Task brief
Reproduce the data that follows in its entirety, character for character.

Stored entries
Segment Open
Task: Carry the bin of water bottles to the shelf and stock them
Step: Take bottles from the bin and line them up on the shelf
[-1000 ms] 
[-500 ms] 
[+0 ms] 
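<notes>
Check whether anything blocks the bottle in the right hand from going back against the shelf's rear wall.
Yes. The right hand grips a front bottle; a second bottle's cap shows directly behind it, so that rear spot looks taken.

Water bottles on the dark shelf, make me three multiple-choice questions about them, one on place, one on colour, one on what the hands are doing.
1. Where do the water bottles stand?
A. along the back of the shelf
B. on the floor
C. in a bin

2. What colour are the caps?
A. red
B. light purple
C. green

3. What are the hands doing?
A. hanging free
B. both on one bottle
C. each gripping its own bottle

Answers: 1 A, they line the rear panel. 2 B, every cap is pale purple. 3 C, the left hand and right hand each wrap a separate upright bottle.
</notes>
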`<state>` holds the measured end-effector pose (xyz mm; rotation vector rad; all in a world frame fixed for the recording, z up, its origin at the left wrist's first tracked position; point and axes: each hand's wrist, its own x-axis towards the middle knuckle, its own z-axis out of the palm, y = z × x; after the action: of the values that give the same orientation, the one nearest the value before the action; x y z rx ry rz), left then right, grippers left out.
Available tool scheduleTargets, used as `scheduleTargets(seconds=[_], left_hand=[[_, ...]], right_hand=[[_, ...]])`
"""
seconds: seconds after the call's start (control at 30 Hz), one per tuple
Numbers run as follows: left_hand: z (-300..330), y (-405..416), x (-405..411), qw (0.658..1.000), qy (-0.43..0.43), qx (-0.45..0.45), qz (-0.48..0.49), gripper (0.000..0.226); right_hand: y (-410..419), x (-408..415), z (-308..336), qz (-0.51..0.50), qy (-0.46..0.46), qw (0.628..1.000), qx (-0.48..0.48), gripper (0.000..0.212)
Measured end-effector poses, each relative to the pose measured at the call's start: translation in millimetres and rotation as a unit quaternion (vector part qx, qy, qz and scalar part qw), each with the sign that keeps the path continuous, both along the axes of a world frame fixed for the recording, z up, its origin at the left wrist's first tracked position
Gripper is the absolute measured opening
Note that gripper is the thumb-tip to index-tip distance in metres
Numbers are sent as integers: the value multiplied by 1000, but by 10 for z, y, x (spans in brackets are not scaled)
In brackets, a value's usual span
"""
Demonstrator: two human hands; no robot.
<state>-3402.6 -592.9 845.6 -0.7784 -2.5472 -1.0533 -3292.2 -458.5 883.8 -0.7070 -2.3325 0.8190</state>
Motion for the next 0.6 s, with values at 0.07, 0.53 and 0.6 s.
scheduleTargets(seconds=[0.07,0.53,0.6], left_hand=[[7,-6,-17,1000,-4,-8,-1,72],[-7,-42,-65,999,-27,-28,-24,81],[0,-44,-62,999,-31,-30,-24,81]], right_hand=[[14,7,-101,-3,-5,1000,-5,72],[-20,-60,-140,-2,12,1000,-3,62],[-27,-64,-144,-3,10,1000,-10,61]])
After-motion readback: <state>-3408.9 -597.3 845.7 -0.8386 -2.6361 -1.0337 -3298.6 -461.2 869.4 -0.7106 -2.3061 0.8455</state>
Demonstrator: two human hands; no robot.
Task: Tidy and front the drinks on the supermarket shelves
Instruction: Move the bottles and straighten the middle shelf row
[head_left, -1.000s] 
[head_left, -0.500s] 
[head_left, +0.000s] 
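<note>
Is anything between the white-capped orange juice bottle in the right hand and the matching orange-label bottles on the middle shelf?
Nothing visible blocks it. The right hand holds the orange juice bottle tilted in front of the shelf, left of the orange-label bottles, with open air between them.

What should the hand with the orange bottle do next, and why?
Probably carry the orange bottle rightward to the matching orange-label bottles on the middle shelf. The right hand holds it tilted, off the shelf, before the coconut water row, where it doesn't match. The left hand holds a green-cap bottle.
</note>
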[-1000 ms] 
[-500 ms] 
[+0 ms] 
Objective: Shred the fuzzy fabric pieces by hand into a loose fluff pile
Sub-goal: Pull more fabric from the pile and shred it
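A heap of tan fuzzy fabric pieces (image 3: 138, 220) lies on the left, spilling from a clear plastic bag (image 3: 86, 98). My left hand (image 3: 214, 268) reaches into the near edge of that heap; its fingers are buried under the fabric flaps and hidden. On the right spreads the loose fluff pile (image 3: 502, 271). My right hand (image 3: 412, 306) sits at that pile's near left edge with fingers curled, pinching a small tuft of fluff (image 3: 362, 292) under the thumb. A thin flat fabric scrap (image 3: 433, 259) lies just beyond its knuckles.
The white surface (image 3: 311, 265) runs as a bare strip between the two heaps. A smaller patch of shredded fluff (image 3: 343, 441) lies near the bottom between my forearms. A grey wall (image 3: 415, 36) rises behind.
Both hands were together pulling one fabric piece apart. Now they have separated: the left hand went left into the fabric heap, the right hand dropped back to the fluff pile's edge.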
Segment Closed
Task output
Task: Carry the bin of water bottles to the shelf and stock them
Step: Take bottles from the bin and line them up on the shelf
[-1000 ms] 
[-500 ms] 
[+0 ms] 
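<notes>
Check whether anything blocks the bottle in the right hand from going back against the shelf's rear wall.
Yes. The right hand grips a front bottle; a second bottle's cap shows directly behind it, so that rear spot looks taken.

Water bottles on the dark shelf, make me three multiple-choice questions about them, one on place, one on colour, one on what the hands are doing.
1. Where do the water bottles stand?
A. along the back of the shelf
B. on the floor
C. in a bin

2. What colour are the caps?
A. red
B. light purple
C. green

3. What are the hands doing?
A. hanging free
B. both on one bottle
C. each gripping its own bottle

Answers: 1 A, they line the rear panel. 2 B, every cap is pale purple. 3 C, the left hand and right hand each wrap a separate upright bottle.
</notes>
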`<state>` holds the measured end-effector pose (xyz mm; rotation vector rad; all in a world frame fixed for the recording, z up, its origin at the left wrist's first tracked position; point and axes: each hand's wrist, its own x-axis towards the middle knuckle, its own z-axis out of the palm, y = z × x; after the action: of the values that give the same orientation, the one nearest the value before the action; x y z rx ry rz), left then right, grippers left out.
Available tool scheduleTargets, used as `scheduleTargets(seconds=[_], left_hand=[[_, ...]], right_hand=[[_, ...]])`
"""
seconds: seconds after the call's start (control at 30 Hz), one per tuple
Numbers run as follows: left_hand: z (-300..330), y (-405..416), x (-405..411), qw (0.658..1.000), qy (-0.43..0.43), qx (-0.45..0.45), qz (-0.48..0.49), gripper (0.000..0.226); right_hand: y (-410..419), x (-408..415), z (-308..336), qz (-0.51..0.50), qy (-0.46..0.46), qw (0.628..1.000), qx (-0.48..0.48), gripper (0.000..0.212)
Measured end-effector poses, each relative to the pose measured at the call's start: translation in millimetres and rotation as a unit quaternion (vector part qx, qy, qz and scalar part qw), each with the sign that keeps the path continuous, both along the axes of a world frame fixed for the recording, z up, its origin at the left wrist's first tracked position
Gripper is the absolute measured opening
Note that gripper is the thumb-tip to index-tip distance in metres
Numbers are sent as integers: the value multiplied by 1000, but by 10 for z, y, x (spans in brackets are not scaled)
In brackets, a value's usual span
"""
Demonstrator: two human hands; no robot.
<state>-3402.6 -592.9 845.6 -0.7784 -2.5472 -1.0533 -3292.2 -458.5 883.8 -0.7070 -2.3325 0.8190</state>
Motion for the next 0.6 s, with values at 0.07, 0.53 and 0.6 s.
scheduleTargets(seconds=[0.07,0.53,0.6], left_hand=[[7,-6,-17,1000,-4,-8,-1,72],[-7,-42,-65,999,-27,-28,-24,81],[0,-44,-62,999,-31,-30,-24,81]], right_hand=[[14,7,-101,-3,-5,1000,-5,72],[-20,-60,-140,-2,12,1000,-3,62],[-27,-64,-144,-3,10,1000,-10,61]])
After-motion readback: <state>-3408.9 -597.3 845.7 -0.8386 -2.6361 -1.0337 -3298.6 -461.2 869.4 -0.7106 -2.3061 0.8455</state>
Demonstrator: two human hands; no robot.
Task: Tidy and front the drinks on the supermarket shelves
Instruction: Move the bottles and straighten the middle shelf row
[head_left, -1.000s] 
[head_left, -0.500s] 
[head_left, +0.000s] 
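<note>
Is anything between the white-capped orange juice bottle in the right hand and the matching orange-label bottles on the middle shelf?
Nothing visible blocks it. The right hand holds the orange juice bottle tilted in front of the shelf, left of the orange-label bottles, with open air between them.

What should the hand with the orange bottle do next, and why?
Probably carry the orange bottle rightward to the matching orange-label bottles on the middle shelf. The right hand holds it tilted, off the shelf, before the coconut water row, where it doesn't match. The left hand holds a green-cap bottle.
</note>
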[-1000 ms] 
[-500 ms] 
[+0 ms] 
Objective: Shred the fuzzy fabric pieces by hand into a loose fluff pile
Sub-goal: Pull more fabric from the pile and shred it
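A heap of tan fuzzy fabric pieces (image 3: 138, 220) lies on the left, spilling from a clear plastic bag (image 3: 86, 98). My left hand (image 3: 214, 268) reaches into the near edge of that heap; its fingers are buried under the fabric flaps and hidden. On the right spreads the loose fluff pile (image 3: 502, 271). My right hand (image 3: 412, 306) sits at that pile's near left edge with fingers curled, pinching a small tuft of fluff (image 3: 362, 292) under the thumb. A thin flat fabric scrap (image 3: 433, 259) lies just beyond its knuckles.
The white surface (image 3: 311, 265) runs as a bare strip between the two heaps. A smaller patch of shredded fluff (image 3: 343, 441) lies near the bottom between my forearms. A grey wall (image 3: 415, 36) rises behind.
Both hands were together pulling one fabric piece apart. Now they have separated: the left hand went left into the fabric heap, the right hand dropped back to the fluff pile's edge.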

What precedes this is the full answer.